Alle posts voor September 2005

Balance

10 September 2005, by Bas under Volunteers in action

20050405In the precedent story, Bas wrote about his encounter with Maria, who had been working in the United States as an illegal alien after a tough journey through the Mexican desert. It reminded Bas of the time when he traveled the world with a torn passport. Here follows the sequel; Bas just arrived with sweaty hands at the American customs.

“Hi”, it was meant to be a masculine, jovial greeting, but because of my tight throat, it comes out like the high-pitched tone of a tiny, drunk opera singer, three notes too high.

“Where do you come from?”

“Honduras, Sir”.

The man bursts into laughter and cordially says that I look a little whiter than the average Latino. In my nervousness, I hadn’t grasped that he meant my country of origin, but my mistake appears to be in the bull’s eye because he is a naturalized Latino himself. When I tell him that I have been volunteering for months with street children, he spontaneously gives me a high five and as some kind of a bonus I receive all the necessary stamps in the same gesture. He hasn’t so much as glanced at my passport.

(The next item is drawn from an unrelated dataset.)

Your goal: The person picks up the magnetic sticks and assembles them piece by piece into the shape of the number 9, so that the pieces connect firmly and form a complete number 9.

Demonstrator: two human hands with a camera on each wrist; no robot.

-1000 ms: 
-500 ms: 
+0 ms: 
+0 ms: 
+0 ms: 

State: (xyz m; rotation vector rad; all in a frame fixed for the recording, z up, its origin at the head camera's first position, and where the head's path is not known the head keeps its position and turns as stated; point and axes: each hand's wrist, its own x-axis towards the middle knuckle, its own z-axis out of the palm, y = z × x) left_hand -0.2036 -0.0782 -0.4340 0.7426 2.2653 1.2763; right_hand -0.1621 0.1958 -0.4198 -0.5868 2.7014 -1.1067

Triumphantly I proceed to the slot where Singapore Airlines SA 738, is ready for departure to Tokyo. Well, if you can conquer the United States of America with a pair of nail scissors, you can master the entire world, right? Or am I wrong?

Thirteen hours of flying and a date line further on, I’m in another queue. This time I know right away; I’m going to get caught. The Japanese customs offices are equipped with 100 Watt light bulbs, under which each document is minutely scrutinized. I had done this test at home too. Here’s the weak point of my ingenious operation because the transparent tape that holds the two halves of my passport together, glows in a spectrum of disco colors.

20050402The woman looks at me suspiciously. To my astonishment she speaks not a word of English and as I feared, my soft-soap smile doesn’t stand a chance against her professionalism. She leads me to a cubicle. It doesn’t bother me; I’ve come through the United States undamaged and I cannot conceive how the Japanese can suspect me of passport falsification or devising an attack on their capital. Within five minutes, the chief walks in and welcomes me warmly to the land of the rising sun. I’m a free man.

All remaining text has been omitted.